> WHAT YOU SHOULD DO
Write out the whole listing below exactly, skipping each picture.
════════════════
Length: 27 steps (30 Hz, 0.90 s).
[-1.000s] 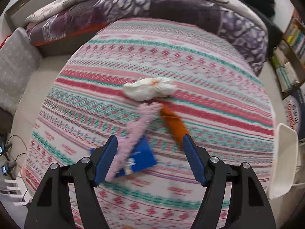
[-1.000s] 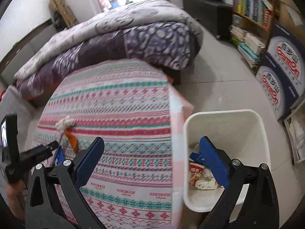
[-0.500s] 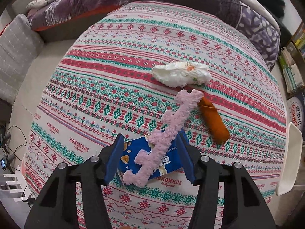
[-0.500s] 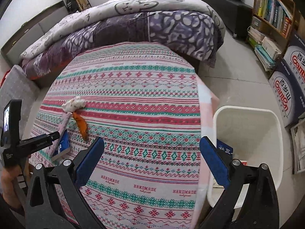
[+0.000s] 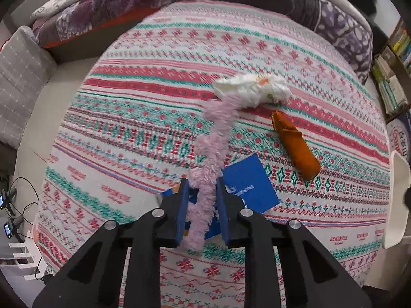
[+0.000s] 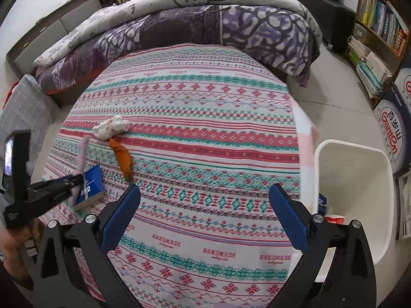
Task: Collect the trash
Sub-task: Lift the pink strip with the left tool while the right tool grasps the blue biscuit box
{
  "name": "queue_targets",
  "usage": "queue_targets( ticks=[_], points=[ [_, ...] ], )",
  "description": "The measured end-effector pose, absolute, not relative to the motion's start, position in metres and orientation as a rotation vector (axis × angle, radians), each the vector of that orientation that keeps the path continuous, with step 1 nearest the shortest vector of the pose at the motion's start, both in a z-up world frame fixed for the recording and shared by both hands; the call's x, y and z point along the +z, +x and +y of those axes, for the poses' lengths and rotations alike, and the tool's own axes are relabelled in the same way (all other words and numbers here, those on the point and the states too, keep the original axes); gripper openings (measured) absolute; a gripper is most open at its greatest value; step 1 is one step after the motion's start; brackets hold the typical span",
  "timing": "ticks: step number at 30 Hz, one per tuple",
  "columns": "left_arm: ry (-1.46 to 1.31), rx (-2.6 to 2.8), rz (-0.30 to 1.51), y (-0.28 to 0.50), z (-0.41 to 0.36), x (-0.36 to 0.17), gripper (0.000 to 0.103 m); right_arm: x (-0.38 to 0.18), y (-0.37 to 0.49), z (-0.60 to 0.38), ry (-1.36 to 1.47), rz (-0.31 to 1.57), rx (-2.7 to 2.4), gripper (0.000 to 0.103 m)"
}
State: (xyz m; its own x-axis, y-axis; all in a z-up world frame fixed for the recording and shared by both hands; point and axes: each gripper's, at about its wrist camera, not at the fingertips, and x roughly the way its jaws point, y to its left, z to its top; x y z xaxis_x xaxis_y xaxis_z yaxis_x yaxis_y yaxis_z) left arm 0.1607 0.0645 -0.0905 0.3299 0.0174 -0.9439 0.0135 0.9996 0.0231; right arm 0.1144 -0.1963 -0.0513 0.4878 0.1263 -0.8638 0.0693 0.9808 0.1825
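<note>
On the patterned tablecloth (image 5: pixel 133 118) a long pink fuzzy strip (image 5: pixel 215 138) runs from a crumpled white tissue (image 5: pixel 253 89) down over a blue snack packet (image 5: pixel 246 179). My left gripper (image 5: pixel 202 187) is closing its jaws on the strip's near end, and the blue pads press its fluff. An orange wrapper (image 5: pixel 295 146) lies to the right. The right wrist view shows the strip (image 6: pixel 82 151), packet (image 6: pixel 91 184), tissue (image 6: pixel 111 127) and wrapper (image 6: pixel 123 157) at far left, beside the left gripper (image 6: pixel 74 179). My right gripper (image 6: pixel 205 188) hangs open over the cloth, holding nothing.
A white bin (image 6: pixel 354 179) with some packets inside stands on the floor off the table's right edge. A bed with a purple quilt (image 6: pixel 195 25) lies beyond the table. A bookshelf (image 6: pixel 380 25) and printed cartons (image 6: pixel 395 118) stand right; a grey cushion (image 5: pixel 18 82) sits left.
The left jaws have come together on the pink strip's near end. The right gripper has swung left, from over the bin to over the tablecloth.
</note>
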Motion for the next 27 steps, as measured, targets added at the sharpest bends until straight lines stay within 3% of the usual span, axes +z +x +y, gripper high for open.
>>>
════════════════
> TASK RESULT
Length: 27 steps (30 Hz, 0.90 s).
[-1.000s] 
[-1.000s] 
[-0.500s] 
[-0.500s] 
[+0.000s] 
[+0.000s] 
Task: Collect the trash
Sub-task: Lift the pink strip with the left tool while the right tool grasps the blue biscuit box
{
  "name": "queue_targets",
  "usage": "queue_targets( ticks=[_], points=[ [_, ...] ], )",
  "description": "The measured end-effector pose, absolute, not relative to the motion's start, position in metres and orientation as a rotation vector (axis × angle, radians), each the vector of that orientation that keeps the path continuous, with step 1 nearest the shortest vector of the pose at the motion's start, both in a z-up world frame fixed for the recording and shared by both hands; the call's x, y and z point along the +z, +x and +y of those axes, for the poses' lengths and rotations alike, and the tool's own axes are relabelled in the same way (all other words and numbers here, those on the point and the states too, keep the original axes); gripper openings (measured) absolute; a gripper is most open at its greatest value; step 1 is one step after the motion's start; brackets hold the typical span",
  "timing": "ticks: step number at 30 Hz, one per tuple",
  "columns": "left_arm: ry (-1.46 to 1.31), rx (-2.6 to 2.8), rz (-0.30 to 1.51), y (-0.28 to 0.50), z (-0.41 to 0.36), x (-0.36 to 0.17), gripper (0.000 to 0.103 m); right_arm: x (-0.38 to 0.18), y (-0.37 to 0.49), z (-0.60 to 0.38), ry (-1.36 to 1.47), rz (-0.31 to 1.57), rx (-2.7 to 2.4), gripper (0.000 to 0.103 m)"
}
State: (xyz m; its own x-axis, y-axis; all in a z-up world frame fixed for the recording and shared by both hands; point and axes: each gripper's, at about its wrist camera, not at the fingertips, and x roughly the way its jaws point, y to its left, z to its top; x y z xaxis_x xaxis_y xaxis_z yaxis_x yaxis_y yaxis_z) left arm 0.1607 0.0645 -0.0905 0.3299 0.0174 -0.9439 0.0135 0.9996 0.0231; right arm 0.1144 -0.1963 -0.0513 0.4878 0.1263 -0.8638 0.0693 0.9808 0.1825
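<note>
On the patterned tablecloth (image 5: pixel 133 118) a long pink fuzzy strip (image 5: pixel 215 138) runs from a crumpled white tissue (image 5: pixel 253 89) down over a blue snack packet (image 5: pixel 246 179). My left gripper (image 5: pixel 202 187) is closing its jaws on the strip's near end, and the blue pads press its fluff. An orange wrapper (image 5: pixel 295 146) lies to the right. The right wrist view shows the strip (image 6: pixel 82 151), packet (image 6: pixel 91 184), tissue (image 6: pixel 111 127) and wrapper (image 6: pixel 123 157) at far left, beside the left gripper (image 6: pixel 74 179). My right gripper (image 6: pixel 205 188) hangs open over the cloth, holding nothing.
A white bin (image 6: pixel 354 179) with some packets inside stands on the floor off the table's right edge. A bed with a purple quilt (image 6: pixel 195 25) lies beyond the table. A bookshelf (image 6: pixel 380 25) and printed cartons (image 6: pixel 395 118) stand right; a grey cushion (image 5: pixel 18 82) sits left.
The left jaws have come together on the pink strip's near end. The right gripper has swung left, from over the bin to over the tablecloth.
</note>
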Motion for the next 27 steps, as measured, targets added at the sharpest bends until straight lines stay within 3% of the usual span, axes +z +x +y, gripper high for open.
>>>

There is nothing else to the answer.